- Active: 1982 – present
- Country: India
- Allegiance: India
- Branch: Indian Army
- Type: Corps of Army Air Defence
- Size: Regiment
- Nickname(s): “The Only Ones”
- Motto(s): Nulli Secundus (Latin for "Second to None")
- Colors: Sky Blue and Red
- Equipment: Strela-10M

Insignia
- Abbreviation: 156 Lt AD Msl Regt (SP)

= 156 Light AD Missile Regiment (Self propelled) =

156 Light Air Defence Missile Regiment (Self Propelled) is an Air Defence regiment of the Indian Army.
== Formation ==
The regiment was raised at Kamptee on 01 May 1982 under the command of Lieutenant Colonel (later Brigadier) SS Gyani. At the time of its formation, the Regiment was equipped with 40 mm L/70 guns.
== History ==
The regiment was initially placed under 97 (Independent) Artillery Brigade of Southern Command. Between 1983 and 1987, the unit was part of the 611 (Independent) Air Defence Brigade.

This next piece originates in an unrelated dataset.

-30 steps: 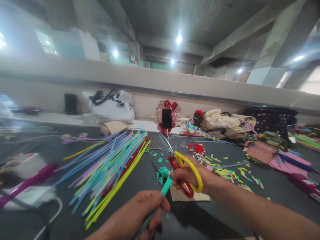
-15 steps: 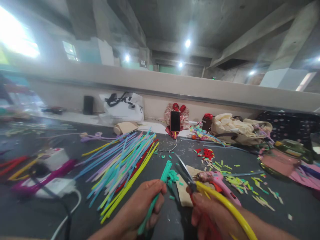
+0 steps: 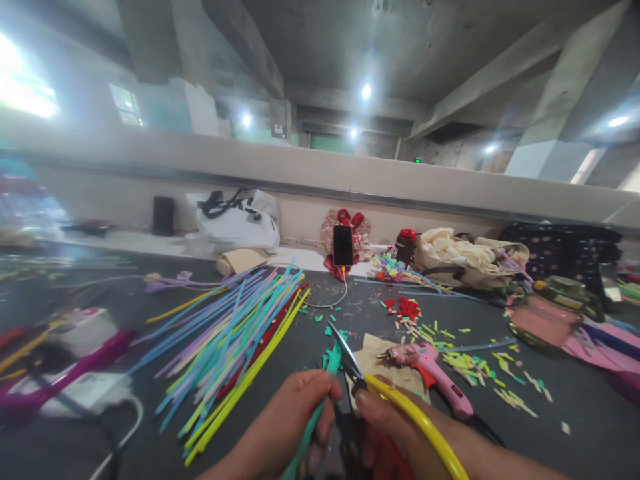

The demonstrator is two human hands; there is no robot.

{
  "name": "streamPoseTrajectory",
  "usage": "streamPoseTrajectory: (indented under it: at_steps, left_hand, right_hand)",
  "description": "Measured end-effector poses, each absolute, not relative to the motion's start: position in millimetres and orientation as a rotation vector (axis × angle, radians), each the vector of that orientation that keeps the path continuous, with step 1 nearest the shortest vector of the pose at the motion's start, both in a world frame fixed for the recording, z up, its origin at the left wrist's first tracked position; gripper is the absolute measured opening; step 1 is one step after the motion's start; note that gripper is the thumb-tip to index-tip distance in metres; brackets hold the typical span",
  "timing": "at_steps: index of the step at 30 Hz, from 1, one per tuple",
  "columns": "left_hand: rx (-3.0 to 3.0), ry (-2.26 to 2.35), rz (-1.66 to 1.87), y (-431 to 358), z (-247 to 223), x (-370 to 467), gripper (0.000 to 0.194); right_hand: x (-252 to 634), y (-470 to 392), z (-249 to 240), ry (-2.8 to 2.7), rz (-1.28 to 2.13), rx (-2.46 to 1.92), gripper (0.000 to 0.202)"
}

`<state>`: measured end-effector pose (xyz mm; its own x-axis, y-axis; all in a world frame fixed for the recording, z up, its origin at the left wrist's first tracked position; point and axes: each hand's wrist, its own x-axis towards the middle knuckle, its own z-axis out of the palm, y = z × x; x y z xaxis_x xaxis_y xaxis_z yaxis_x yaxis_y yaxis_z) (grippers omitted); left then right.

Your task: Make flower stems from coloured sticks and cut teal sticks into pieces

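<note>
My left hand (image 3: 306, 412) is closed around a bundle of teal pipe cleaners (image 3: 332, 360), whose tips point away from me. In my right hand (image 3: 400, 420) is a pair of scissors (image 3: 351, 361) with yellow and red handles. The blades lie right at the tips of the bundle; whether they are closed on it I cannot make out. Short teal cut pieces (image 3: 327, 352) lie on the table around the tips. Just beyond my right hand, a pink glue gun (image 3: 433, 368) rests partly on a beige sheet (image 3: 370, 348).
Long multicoloured pipe cleaners (image 3: 235, 353) are spread on the left. Red cut pieces (image 3: 407, 309) and yellow-green ones (image 3: 470, 368) lie on the right. A phone (image 3: 343, 245) stands at the back. A white power strip (image 3: 90, 393) and cables are at left, a jar (image 3: 547, 313) at right.
The scissors have moved left, from beside the teal bundle to its tips. My two hands are closer together, and the glue gun shows more fully. The whole view has shifted slightly.
</note>
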<state>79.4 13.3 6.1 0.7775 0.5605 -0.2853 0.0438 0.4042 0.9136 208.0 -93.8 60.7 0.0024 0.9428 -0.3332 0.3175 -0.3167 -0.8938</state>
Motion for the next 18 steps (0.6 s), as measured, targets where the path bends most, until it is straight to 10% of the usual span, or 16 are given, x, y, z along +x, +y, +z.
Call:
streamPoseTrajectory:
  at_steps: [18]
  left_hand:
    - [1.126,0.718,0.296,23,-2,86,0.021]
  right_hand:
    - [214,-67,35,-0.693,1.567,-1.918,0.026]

The unit moved to Delhi Cantonment in 1987 and came under the 627 (Independent) Mechanised Air Defence Brigade, where it was re-organised into a Light Air Defence Missile Regiment (Self Propelled) in 1989 and equipped with the Strela-10M weapon system. The unit thus assumed the role of a frontline fighting unit, providing intimate air defence to mechanised forces. The unit became part of 16 (Independent) Armoured Brigade in 1994 and 769 (Independent) Air Defence Brigade in 2001.
==Operations==
The regiment has taken part in the following operations-
- Operation Trident: It took part between January and March 1987, while part of 611 (Independent) Air Defence Brigade.
- Operation Vijay: The regiment was deployed along with various combat groups of the 16 (Independent) Armoured Brigade.
- Operation Parakram: Between December 2001 to December 2002.
- Indian Army operations in Jammu and Kashmir: Personnel from the unit have been deployed in counter insurgency operation in Jammu and Kashmir at various times as part of Rashtriya Rifles battalions.
==Honours and awards==
- Shaurya Chakra – Gnr (DMT) Suresh Chand
- Sena Medal – Lieutenant Colonel Surendra Kumar (twice)
- 5 COAS Commendation Cards, 1 DG NSG Commendation Card, 6 GOC-in-C Commendation Cards.
- The Regiment participated with its Strela missiles in the Republic Day parade in 1990, and with the Tactical Control Radar Reporter in 2011.